Mortgage Bankers Association Chief Executive Officer David Stevens has a rich history in the mortgage finance space.
He vividly remembers overseeing the painful rollout of a new rule linked to the Real Estate Settlement Procedures Act during his time as Commissioner of the Federal Housing Administration.
“I finally implemented it to screams and cries of anguish,” he remembers.
But at the time, the industry was dealing with just one rule, and it took five years to write and a significant block of time to implement.
Just this month alone, Stevens faces the planned release of seven new mortgage/servicing rules from the Consumer Financial Protection Bureau. The final rules will not have to be implemented right away, but the mortgage industry is still unsure if the market will get implementation extensions past 12 months if needed.
Among the new rules is the qualified mortgage (ability-to-pay) rule, a provision related to high-cost mortgages, a rule impacting loan officer compensation, new servicing standards, an escrow rule about impounding accounts and tax insurance, an appraisal disclosure rule and another appraisal guideline related to high-cost mortgages, Stevens said.
Stevens met the New Year with some optimism with the fiscal cliff compromise delivering good news about the extension of the Mortgage Debt Forgiveness Act and tax benefits for homeowners with private mortgage insurance. Still, the mortgage interest tax deduction was not part of the deal and could resurface as a bargaining chip in later deficit discussions.
“I didn’t expect the mortgage interest deduction to be in the fiscal cliff deal,” Stevens said. “I do expect it to be part of the overall debate on the debt ceiling and on deficit reduction.”
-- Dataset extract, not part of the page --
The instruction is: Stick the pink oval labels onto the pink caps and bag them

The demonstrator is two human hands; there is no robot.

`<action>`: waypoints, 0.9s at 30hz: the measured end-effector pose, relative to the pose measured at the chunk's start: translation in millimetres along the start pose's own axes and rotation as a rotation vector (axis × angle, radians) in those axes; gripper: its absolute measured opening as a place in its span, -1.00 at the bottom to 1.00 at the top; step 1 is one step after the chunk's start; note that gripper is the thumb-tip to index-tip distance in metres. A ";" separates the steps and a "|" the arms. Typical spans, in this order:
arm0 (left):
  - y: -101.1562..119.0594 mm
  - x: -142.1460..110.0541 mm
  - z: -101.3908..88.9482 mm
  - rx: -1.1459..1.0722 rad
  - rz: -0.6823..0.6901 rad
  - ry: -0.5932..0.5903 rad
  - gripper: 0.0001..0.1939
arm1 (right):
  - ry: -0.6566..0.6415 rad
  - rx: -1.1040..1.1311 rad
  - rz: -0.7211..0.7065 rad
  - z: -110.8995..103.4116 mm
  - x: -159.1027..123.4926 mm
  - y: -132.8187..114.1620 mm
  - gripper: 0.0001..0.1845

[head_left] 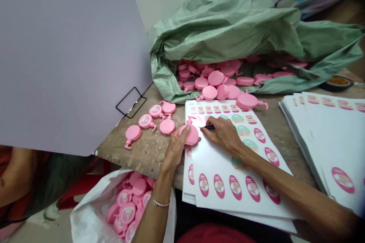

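My left hand point(176, 148) grips a flat round pink plastic piece with a spout point(189, 135), pressing it at the near edge of a label sheet point(228, 182). My right hand point(224, 133) rests on that sheet, pinching a small black tool point(209, 127) whose tip is hidden under the fingers. The sheet carries rows of oval pink labels, and some spots near my hands look peeled. Several labelled pink pieces point(156, 121) lie on the worn wooden table point(148, 155) to the left of my left hand.
A green woven sack point(225, 26) spills unlabelled pink pieces at the back. A white sack point(88, 212) of labelled pieces sits below the table edge. A stack of label sheets point(327, 136) lies right, beyond a tape roll point(336, 82). A grey board point(62, 57) stands left, and a person's arm point(17, 174) shows below it.
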State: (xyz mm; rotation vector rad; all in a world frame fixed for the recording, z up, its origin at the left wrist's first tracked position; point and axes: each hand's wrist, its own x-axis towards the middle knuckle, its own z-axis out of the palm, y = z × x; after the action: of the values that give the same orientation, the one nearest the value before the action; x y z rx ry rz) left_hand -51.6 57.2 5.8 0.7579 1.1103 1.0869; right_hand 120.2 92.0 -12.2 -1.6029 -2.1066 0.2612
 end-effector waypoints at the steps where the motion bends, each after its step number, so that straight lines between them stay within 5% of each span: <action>1: 0.1 -0.1 -0.2 -0.006 -0.003 -0.007 -0.55 | -0.004 0.030 0.025 -1.0 2.0 -1.4 -0.81; 7: 2.5 -2.3 0.1 -0.061 -0.007 -0.020 -0.52 | -0.063 0.507 0.261 -18.9 18.1 8.0 -0.63; 16: 3.3 -4.9 0.2 -0.094 -0.004 -0.043 -0.58 | -0.050 -0.087 -0.039 -12.7 -1.0 0.6 -0.73; 21: 2.3 -5.0 -2.2 -0.078 -0.012 -0.052 -0.56 | -0.191 0.311 0.212 -10.0 11.4 -3.0 -0.70; 27: -0.1 -2.6 -5.3 -0.101 -0.012 -0.052 -0.58 | -0.197 0.479 0.274 -10.0 25.0 5.9 -0.57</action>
State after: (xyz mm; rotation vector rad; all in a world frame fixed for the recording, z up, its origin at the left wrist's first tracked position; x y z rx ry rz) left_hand -56.8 54.6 4.9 0.6951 1.0076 1.0989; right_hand 125.0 116.1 0.3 -1.6059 -1.7656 0.9706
But until Congress highlights that issue again, Stevens is focused on the qualified mortgage rule, which could be released in the next week or two.
“It is going to set the (mortgage) underwriting standards in place, how you define ability to repay,” Stevens said.
From that point on, the rule will essentially force the industry to tweak its systems impacting mortgage companies, title companies, settlement companies and most players in the mortgage finance space. “The thing I worry about the most is change management,” Stevens explained. He wonders how much time and how long it will take for the QM to seamlessly be adopted into the system.
Edward Kramer, executive vice president of regulatory affairs for Wolters Kluwer Financial Services, said, “Everyone has some sense of what is coming out. Most institutions have had a chance to attempt to add staff – adding to compliance.”
Kramer noted that after the QM standard is released, the industry still has to focus on the qualified residential mortgage (risk-retention rule) and its impact on mortgage lending and the secondary market.
Both Stevens and Kramer say the industry has been gearing up, with certain rules not expected to cause as much impact, while QM remains a big mystery. Setting up systems to comply with QM is a big concern.
“Some of my colleagues and I at Wolters Kluwer are seeing the only way to survive in the future is to embrace technology. Now the greatest burden is not just on compliance folks; it’s also on technology folks,” Kramer said.
On the QM rule, Stevens and Kramer hope pragmatism will win out, causing the CFPB to create a lending safe-harbor provision. Their main concern is ensuring the final roll-out of rules does not hinder the broader housing recovery.
“Everyone knows they have to gear up,” Kramer said. “It is an enormous burden for the industry.”
Stevens sees January 2013 as the beginning of an unprecedented time in mortgage lending.
“The victim of this will be the housing recovery if it is not done properly,” Stevens said. He is concerned about what’s in the rules, how much time companies have to implement them and in what ways do they conflict with each other.
Those questions will not be answered until the industry sees the final drafts they’ve been waiting months for.